#### Try it
Each line of data below must be printed exactly as written, with any pictures removed.

#### Dataset excerpt
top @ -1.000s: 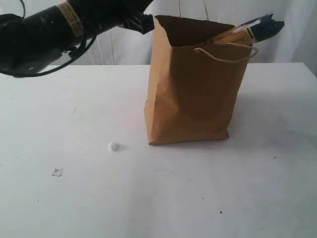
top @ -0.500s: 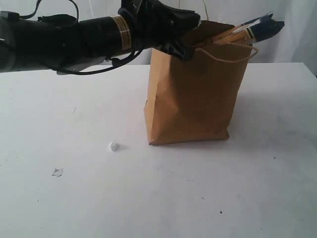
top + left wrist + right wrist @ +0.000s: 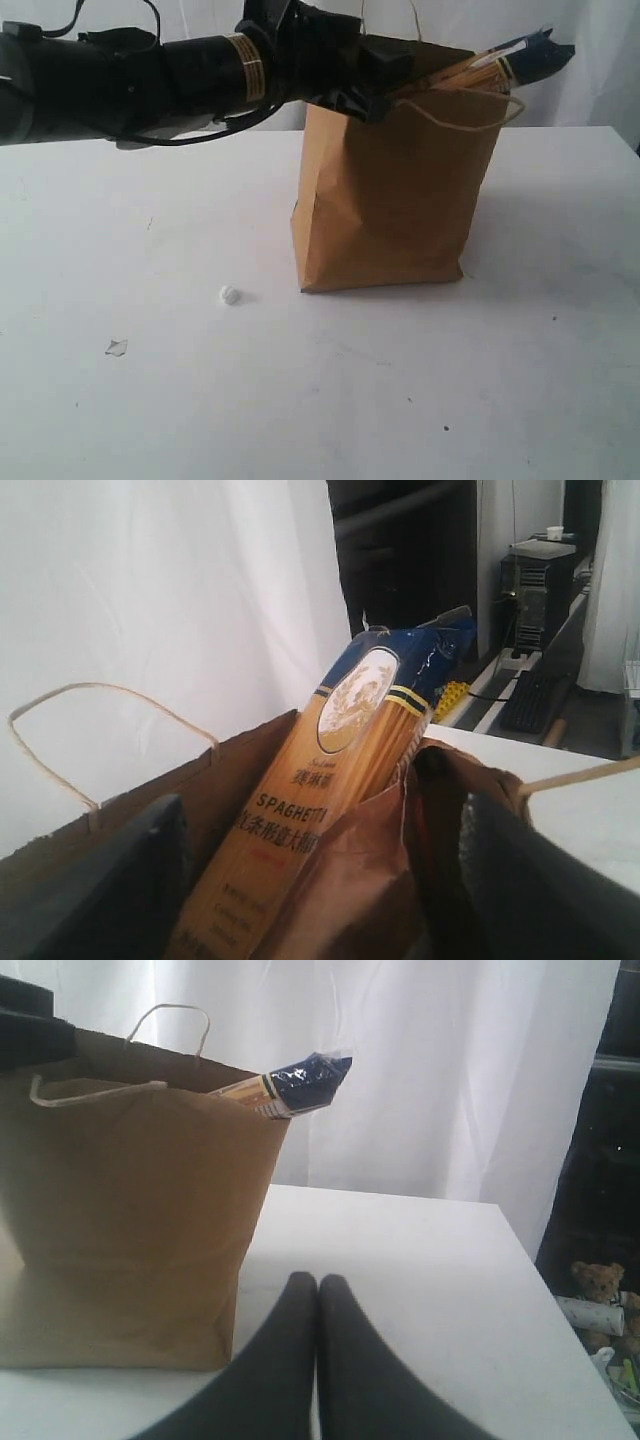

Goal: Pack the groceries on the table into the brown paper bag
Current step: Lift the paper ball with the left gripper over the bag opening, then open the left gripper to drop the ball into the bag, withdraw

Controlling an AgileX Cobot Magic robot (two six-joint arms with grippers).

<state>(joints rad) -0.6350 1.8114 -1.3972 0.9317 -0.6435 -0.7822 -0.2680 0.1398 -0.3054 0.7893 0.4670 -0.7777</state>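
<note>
The left arm (image 3: 120, 75) reaches in from the left, level above the surface (image 3: 150, 400). Below it on the white top lie a small pale scrap (image 3: 116, 347) and, to its right, a white crumb (image 3: 229, 295), both well apart from the bag.

The left pincer (image 3: 368, 85) sits at the mouth of the bag (image 3: 395, 190), over its left rim. In the left wrist view the pincer (image 3: 320, 890) is spread wide, with one dark finger at each side and nothing pinched. Between them are the noodle packet (image 3: 320, 780) and a crinkled brown pouch (image 3: 350, 890) just beside it, both inside the bag (image 3: 230, 780).

The bag stands upright near the middle of the surface, and a pale cord handle (image 3: 455, 115) droops over its front face. The noodle packet (image 3: 510, 60) leans inside it. Its long axis is tilted, rising from the bag's interior up and to the right, and its dark blue end pokes out past the right rim.

In the right wrist view the right pincer (image 3: 317, 1305) is pressed together and empty. It hangs low over the surface (image 3: 400, 1260), near the bag (image 3: 130, 1210) but not touching it. The packet's blue end (image 3: 305, 1080) points away from the bag toward the white curtain (image 3: 450, 1060).
</note>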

#### Solution for this exercise
top @ -1.000s: 
top @ -0.500s: 
top + left wrist + right wrist @ +0.000s: 

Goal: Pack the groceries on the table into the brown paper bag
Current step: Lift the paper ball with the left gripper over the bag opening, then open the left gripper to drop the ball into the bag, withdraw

Controlling an AgileX Cobot Magic robot (two six-joint arms with grippers).

<state>(joints rad) -0.6350 1.8114 -1.3972 0.9317 -0.6435 -0.7822 -0.2680 0.1398 -0.3054 0.7893 0.4670 -0.7777</state>
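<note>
The left arm (image 3: 120, 75) reaches in from the left, level above the surface (image 3: 150, 400). Below it on the white top lie a small pale scrap (image 3: 116, 347) and, to its right, a white crumb (image 3: 229, 295), both well apart from the bag.

The left pincer (image 3: 368, 85) sits at the mouth of the bag (image 3: 395, 190), over its left rim. In the left wrist view the pincer (image 3: 320, 890) is spread wide, with one dark finger at each side and nothing pinched. Between them are the noodle packet (image 3: 320, 780) and a crinkled brown pouch (image 3: 350, 890) just beside it, both inside the bag (image 3: 230, 780).

The bag stands upright near the middle of the surface, and a pale cord handle (image 3: 455, 115) droops over its front face. The noodle packet (image 3: 510, 60) leans inside it. Its long axis is tilted, rising from the bag's interior up and to the right, and its dark blue end pokes out past the right rim.

In the right wrist view the right pincer (image 3: 317, 1305) is pressed together and empty. It hangs low over the surface (image 3: 400, 1260), near the bag (image 3: 130, 1210) but not touching it. The packet's blue end (image 3: 305, 1080) points away from the bag toward the white curtain (image 3: 450, 1060).
</note>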

No further output is expected for this exercise.